Weber’s done. He took the blame that everyone has been dying to give him. He’ll take the fall, and it will be justified because the players he “mollycoddled’’ were the players he recruited. His players can’t win in the Big Ten, not enough, nor can his players win in the tournament. His players are weak, he’s the reason, and so, the coach who brought them in will precede them out.

I’m not advocating Weber’s firing because I really don’t care and I really don’t think a new coach will matter the way Illini followers think.

I’ve heard it said that Illinois is a basketball school. Actually, it’s a bad-pig-farm-smell school, but as far as sports go, it’s a basketball school by default, which doesn’t mean it’s a prime job.

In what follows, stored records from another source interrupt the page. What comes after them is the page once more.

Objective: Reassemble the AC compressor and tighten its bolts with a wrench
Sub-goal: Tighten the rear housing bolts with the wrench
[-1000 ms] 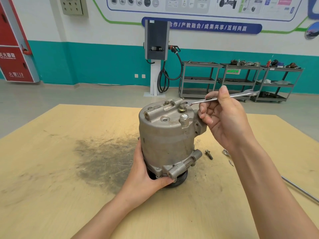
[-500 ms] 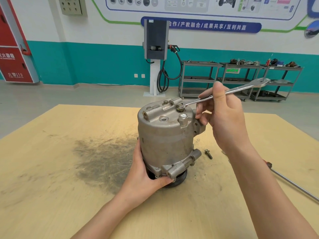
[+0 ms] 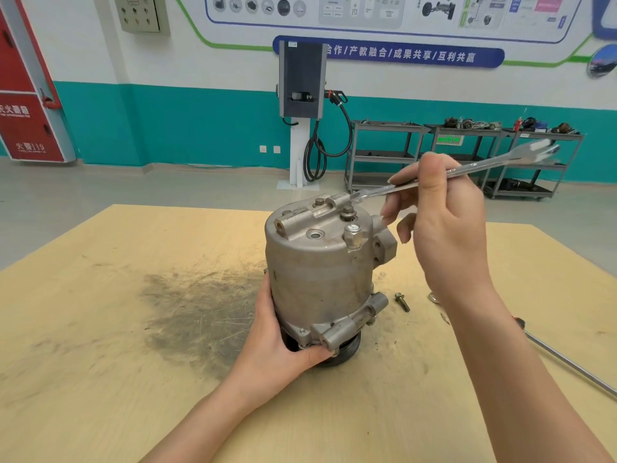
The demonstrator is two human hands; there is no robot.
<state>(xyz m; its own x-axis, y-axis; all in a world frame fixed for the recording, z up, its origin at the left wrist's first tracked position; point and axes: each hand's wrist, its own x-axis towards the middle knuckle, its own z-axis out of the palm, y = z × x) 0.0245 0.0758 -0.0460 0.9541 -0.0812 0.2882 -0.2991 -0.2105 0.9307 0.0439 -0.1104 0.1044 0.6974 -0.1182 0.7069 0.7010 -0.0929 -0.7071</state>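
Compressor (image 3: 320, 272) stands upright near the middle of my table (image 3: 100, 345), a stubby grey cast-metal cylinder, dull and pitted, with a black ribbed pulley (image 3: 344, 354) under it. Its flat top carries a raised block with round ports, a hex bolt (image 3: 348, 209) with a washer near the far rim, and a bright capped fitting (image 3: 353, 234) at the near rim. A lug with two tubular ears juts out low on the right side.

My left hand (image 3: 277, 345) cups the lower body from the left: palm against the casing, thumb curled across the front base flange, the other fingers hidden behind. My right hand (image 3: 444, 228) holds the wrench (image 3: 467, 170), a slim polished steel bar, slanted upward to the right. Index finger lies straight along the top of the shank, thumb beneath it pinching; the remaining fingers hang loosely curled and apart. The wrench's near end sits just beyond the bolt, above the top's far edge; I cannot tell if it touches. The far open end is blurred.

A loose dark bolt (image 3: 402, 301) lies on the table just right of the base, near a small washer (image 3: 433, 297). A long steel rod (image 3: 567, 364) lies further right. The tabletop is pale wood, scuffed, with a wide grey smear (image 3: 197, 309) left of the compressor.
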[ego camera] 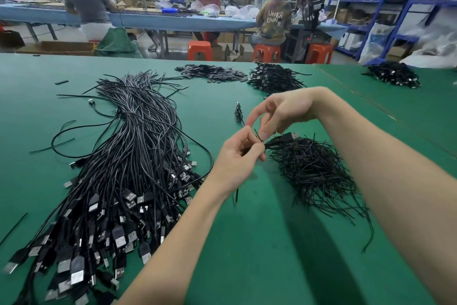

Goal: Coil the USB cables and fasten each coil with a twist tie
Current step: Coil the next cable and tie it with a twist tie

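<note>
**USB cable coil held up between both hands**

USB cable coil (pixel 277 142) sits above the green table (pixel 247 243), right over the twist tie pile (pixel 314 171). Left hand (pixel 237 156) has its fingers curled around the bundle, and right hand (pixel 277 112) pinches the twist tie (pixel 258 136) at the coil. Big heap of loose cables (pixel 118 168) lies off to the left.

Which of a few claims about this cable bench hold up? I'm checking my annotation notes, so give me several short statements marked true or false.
1. The left hand grips a coiled cable above the green table. True.
2. The right hand lies flat on the table. False: it is raised, fingers pinching at the coil.
3. The twist tie pile lies under the right forearm side. True.
4. The loose USB cable bundle lies right of the hands. False: it lies left.
</note>
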`<state>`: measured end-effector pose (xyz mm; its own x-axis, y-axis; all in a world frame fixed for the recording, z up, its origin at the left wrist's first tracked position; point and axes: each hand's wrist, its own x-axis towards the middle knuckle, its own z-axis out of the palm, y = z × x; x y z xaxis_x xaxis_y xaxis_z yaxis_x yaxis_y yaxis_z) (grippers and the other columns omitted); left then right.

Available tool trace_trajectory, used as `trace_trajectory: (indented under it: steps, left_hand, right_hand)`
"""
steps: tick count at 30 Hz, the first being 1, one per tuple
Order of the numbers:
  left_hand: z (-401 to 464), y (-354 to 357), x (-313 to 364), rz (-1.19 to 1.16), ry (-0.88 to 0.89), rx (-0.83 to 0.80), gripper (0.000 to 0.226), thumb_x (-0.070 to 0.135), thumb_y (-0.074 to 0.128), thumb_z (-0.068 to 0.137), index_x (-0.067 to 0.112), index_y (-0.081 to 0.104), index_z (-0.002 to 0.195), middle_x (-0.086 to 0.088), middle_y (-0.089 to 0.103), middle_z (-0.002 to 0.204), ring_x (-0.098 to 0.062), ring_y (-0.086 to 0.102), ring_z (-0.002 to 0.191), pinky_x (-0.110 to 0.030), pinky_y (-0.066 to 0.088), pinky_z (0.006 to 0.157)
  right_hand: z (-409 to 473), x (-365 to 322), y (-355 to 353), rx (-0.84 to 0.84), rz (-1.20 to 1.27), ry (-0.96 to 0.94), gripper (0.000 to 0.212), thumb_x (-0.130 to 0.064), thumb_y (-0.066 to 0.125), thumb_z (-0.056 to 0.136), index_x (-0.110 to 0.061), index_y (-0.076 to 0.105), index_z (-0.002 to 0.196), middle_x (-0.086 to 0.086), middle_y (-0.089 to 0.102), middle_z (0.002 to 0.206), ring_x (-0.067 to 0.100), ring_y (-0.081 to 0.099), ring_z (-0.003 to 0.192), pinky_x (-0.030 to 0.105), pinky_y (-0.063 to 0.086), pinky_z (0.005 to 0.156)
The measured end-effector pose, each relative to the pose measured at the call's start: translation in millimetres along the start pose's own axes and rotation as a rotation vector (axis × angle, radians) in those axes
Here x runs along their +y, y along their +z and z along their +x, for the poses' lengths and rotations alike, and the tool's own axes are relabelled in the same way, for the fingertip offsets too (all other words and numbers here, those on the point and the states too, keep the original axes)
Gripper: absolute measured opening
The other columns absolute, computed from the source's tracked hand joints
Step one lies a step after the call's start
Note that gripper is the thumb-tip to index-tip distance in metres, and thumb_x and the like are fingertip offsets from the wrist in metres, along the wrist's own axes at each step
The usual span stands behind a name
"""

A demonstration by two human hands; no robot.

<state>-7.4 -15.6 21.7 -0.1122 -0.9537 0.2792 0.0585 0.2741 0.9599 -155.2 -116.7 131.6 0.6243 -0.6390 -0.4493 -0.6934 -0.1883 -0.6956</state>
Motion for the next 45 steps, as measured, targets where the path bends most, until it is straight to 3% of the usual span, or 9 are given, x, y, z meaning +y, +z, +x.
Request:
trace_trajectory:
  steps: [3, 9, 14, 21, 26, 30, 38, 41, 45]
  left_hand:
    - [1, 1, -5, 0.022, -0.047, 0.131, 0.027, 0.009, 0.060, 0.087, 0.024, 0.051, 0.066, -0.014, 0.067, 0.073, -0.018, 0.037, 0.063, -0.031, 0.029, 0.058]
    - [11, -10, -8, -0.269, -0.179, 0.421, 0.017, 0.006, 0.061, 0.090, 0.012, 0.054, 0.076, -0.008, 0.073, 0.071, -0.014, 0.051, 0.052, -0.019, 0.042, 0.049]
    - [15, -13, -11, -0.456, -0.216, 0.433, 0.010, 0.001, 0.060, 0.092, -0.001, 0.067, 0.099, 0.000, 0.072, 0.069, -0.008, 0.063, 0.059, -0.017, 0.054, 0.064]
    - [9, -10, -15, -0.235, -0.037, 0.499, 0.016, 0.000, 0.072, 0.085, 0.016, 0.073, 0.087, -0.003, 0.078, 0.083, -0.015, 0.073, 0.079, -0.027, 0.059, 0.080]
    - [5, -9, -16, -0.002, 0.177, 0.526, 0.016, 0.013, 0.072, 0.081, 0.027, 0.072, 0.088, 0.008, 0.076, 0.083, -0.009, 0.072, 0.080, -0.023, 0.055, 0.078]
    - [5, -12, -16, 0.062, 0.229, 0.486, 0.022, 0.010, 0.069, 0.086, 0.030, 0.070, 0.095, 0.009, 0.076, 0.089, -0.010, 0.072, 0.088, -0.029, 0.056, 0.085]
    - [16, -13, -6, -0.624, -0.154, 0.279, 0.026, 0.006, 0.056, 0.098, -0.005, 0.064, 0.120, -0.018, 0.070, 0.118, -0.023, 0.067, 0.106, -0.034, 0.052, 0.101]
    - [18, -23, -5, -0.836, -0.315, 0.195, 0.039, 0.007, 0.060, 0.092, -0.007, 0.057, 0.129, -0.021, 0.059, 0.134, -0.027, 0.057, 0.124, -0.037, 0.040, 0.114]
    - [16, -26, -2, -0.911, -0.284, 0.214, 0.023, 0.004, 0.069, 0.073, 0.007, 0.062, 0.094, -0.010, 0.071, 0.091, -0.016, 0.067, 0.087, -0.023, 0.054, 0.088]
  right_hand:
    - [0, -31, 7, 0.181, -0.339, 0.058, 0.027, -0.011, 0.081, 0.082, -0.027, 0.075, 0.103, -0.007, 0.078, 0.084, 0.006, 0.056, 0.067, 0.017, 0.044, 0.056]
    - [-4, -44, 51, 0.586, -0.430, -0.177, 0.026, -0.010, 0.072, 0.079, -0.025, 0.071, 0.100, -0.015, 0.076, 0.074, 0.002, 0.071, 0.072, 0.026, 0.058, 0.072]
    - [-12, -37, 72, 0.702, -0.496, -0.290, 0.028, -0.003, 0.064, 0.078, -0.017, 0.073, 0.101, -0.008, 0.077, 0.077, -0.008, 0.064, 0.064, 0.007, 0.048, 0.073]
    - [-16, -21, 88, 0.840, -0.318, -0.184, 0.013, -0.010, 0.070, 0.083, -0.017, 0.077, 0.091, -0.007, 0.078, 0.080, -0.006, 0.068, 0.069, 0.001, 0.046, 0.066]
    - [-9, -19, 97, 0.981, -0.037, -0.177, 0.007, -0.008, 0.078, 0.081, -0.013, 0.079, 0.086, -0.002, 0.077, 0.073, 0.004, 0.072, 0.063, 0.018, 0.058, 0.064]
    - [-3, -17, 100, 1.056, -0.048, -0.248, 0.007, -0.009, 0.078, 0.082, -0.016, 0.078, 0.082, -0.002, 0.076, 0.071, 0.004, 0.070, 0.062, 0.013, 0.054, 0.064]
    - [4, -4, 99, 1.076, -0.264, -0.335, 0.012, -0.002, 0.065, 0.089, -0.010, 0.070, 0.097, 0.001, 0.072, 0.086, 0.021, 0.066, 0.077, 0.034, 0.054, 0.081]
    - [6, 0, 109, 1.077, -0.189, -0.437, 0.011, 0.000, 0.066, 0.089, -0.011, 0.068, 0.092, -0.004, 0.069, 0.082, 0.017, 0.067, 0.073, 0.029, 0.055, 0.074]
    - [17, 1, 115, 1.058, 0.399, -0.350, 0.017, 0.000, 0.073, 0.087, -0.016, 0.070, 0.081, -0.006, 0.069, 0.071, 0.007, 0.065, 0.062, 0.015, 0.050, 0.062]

Sorry to break it to the fine burghers of Champaign and Urbana, but that’s not a destination for a coach who plans to stick around. I mean, they teach history down there, don’t they?

Look, if you land a Bill Self-type again, you’d better find a replacement at the same time because he won’t stick around much longer than most good freshmen do. Truth is truth.


And a further truth is, a new athletic director usually wants his own guys running the department’s two revenue-producing programs. Illini AD Mike Thomas brought in an underwhelming name to lead the football program. Wait, don’t tell me. I’ll get it. Tim Something?

Whatever, that’s how it’ll go down with basketball eventually. It always does. Thomas will say his list has big names on it. He will claim to consider game-changers, and he might land one, who’ll leave as soon as a real job opens up, and then the sentiment will be to find a coach who wants to plant roots, or some such hokey, countrified, farmer expression.

And you watch, the Illini will end up with some version of Bruce Weber 2.0, the one without the truth chip.